Plant Biology

Photorespiration

RuBisCO grabs O2 instead of CO2, makes a toxic 2-carbon molecule, and forces a 3-organelle salvage that burns ATP and loses carbon — the flaw that drove C4 and CAM evolution

Photorespiration is the wasteful pathway plants run when the enzyme RuBisCO fixes molecular oxygen instead of carbon dioxide, producing toxic 2-phosphoglycolate that the cell must salvage across the chloroplast, peroxisome, and mitochondrion — at the cost of ATP, reducing power, and one carbon released back as CO2. The oxygenase reaction speeds up in heat and drought, where it can dissipate 20–50% of a C3 plant's potential carbon gain. This costly inefficiency, baked into an enzyme that evolved before oxygen filled the air, is the selective pressure behind the convergent evolution of C4 and CAM photosynthesis, which concentrate CO2 around RuBisCO to shut the oxygenase down.
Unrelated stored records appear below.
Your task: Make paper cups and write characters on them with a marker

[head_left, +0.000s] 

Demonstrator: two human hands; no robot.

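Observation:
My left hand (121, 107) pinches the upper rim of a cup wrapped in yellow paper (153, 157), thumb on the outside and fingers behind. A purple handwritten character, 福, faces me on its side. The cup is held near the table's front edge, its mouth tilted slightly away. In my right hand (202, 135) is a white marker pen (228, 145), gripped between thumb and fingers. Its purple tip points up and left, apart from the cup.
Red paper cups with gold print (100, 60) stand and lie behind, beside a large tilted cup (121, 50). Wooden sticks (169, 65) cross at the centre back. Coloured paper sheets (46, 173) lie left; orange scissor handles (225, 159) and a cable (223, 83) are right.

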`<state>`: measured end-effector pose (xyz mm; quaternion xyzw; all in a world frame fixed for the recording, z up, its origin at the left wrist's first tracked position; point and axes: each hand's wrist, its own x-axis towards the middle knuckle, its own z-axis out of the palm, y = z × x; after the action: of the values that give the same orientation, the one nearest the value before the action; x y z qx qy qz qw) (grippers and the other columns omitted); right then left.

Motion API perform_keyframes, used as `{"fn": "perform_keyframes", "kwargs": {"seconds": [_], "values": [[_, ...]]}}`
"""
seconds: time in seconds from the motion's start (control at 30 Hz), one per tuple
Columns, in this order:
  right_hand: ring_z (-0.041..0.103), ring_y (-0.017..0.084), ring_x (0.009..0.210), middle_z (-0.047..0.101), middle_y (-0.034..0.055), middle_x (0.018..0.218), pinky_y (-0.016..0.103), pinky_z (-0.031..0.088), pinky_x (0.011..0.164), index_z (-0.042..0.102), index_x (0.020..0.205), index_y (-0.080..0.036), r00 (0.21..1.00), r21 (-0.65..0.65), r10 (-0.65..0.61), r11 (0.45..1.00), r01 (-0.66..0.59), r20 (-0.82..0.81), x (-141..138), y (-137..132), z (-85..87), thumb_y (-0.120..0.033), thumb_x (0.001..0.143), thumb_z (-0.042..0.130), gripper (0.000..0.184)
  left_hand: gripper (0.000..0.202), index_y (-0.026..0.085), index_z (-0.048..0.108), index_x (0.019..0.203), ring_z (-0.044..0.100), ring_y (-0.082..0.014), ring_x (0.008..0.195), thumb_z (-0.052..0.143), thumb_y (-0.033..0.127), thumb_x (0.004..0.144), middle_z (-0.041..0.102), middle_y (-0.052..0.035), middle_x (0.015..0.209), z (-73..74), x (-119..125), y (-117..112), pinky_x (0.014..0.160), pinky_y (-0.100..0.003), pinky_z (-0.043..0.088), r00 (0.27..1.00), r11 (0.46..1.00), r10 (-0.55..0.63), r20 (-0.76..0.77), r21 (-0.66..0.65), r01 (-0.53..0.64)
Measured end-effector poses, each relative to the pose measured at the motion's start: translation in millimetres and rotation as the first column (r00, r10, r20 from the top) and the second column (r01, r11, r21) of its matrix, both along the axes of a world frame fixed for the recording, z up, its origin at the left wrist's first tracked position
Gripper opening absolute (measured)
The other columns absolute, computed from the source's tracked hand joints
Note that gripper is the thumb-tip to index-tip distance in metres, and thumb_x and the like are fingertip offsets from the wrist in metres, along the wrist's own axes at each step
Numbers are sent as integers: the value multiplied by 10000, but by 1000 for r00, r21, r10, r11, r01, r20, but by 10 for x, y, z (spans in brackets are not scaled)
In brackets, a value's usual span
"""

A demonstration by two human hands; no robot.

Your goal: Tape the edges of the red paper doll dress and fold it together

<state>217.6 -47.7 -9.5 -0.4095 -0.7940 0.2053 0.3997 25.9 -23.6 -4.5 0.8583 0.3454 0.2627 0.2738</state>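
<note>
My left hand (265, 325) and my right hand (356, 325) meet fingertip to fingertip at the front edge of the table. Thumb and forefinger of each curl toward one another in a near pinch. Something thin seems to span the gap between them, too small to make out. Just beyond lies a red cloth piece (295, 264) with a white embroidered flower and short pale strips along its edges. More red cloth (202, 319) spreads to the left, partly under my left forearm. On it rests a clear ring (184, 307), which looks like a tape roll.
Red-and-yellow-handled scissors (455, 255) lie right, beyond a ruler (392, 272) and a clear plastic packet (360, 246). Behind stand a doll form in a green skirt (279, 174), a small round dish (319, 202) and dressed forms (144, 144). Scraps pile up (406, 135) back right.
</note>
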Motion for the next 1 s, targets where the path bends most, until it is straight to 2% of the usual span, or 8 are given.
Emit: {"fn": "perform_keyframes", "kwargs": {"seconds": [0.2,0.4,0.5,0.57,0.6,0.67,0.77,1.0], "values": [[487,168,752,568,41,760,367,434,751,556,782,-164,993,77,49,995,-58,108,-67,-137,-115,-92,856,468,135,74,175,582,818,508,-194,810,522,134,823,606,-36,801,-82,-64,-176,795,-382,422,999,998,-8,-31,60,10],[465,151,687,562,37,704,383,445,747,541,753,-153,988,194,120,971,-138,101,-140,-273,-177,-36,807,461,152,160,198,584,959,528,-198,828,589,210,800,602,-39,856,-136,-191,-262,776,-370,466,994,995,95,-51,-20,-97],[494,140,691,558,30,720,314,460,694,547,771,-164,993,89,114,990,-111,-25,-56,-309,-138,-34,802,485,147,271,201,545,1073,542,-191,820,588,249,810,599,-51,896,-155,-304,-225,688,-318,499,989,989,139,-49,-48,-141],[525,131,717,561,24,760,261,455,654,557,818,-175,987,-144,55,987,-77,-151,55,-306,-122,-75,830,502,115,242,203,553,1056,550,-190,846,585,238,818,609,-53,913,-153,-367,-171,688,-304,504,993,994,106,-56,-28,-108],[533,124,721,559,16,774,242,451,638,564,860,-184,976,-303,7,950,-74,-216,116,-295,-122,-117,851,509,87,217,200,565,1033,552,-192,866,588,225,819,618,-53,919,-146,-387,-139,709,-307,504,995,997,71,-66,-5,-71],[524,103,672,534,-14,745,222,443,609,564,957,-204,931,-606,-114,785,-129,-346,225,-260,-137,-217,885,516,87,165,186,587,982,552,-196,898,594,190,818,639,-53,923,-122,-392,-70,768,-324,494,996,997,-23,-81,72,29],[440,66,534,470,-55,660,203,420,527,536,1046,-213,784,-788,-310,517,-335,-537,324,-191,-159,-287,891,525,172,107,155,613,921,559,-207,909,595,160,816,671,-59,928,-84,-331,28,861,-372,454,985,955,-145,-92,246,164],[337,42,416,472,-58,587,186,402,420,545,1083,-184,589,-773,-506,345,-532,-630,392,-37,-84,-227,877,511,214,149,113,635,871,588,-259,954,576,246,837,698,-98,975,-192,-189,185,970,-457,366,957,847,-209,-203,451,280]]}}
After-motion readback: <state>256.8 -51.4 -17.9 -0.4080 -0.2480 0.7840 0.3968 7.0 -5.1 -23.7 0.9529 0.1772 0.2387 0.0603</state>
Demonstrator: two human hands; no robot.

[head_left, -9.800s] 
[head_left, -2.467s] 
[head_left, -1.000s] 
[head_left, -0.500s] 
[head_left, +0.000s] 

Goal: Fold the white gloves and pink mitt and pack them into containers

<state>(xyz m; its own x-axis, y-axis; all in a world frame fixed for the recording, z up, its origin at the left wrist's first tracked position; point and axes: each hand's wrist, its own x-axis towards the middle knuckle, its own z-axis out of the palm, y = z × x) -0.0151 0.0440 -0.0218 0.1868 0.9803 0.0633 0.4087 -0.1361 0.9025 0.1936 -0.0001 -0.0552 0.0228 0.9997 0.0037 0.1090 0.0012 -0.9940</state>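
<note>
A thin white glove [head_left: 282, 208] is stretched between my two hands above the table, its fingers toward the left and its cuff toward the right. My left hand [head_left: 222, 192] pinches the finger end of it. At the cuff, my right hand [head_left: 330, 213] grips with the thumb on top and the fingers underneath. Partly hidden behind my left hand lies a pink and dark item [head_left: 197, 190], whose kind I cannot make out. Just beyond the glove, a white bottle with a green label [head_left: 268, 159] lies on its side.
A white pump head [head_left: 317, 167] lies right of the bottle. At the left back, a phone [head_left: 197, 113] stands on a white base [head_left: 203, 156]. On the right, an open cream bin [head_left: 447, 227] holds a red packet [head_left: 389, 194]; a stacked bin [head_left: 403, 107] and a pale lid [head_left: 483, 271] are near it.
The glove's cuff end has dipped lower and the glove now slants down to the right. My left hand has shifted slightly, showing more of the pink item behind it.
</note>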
  • Wrong substrateO2 instead of CO2
  • Toxic product2-phosphoglycolate (2C)
  • Organelles spannedchloroplast → peroxisome → mitochondrion
  • Carbon lost1 of 4 C as CO2
  • Efficiency cost20–50% of C3 carbon gain
  • Evolutionary fixC4 & CAM CO2-concentration

Interactive visualization

Press play, or step through manually. The visualization is yours to drive — try it before reading on.

Open visualization fullscreen ↗

Watch the 60-second explainer

A condensed visual walkthrough — narrated, captioned, under a minute.

The error at the heart of photosynthesis

Every leaf on Earth runs on one central enzyme: ribulose-1,5-bisphosphate carboxylase/oxygenase, mercifully shortened to RuBisCO. Its job is to grab a CO2 molecule from the air and weld it onto a five-carbon sugar called ribulose-1,5-bisphosphate (RuBP), kicking off the Calvin cycle that builds every plant sugar. RuBisCO is the most abundant protein on the planet — there are roughly 0.7 kilograms of it for every person alive — precisely because it is so slow and so error-prone that plants compensate by making enormous amounts of it.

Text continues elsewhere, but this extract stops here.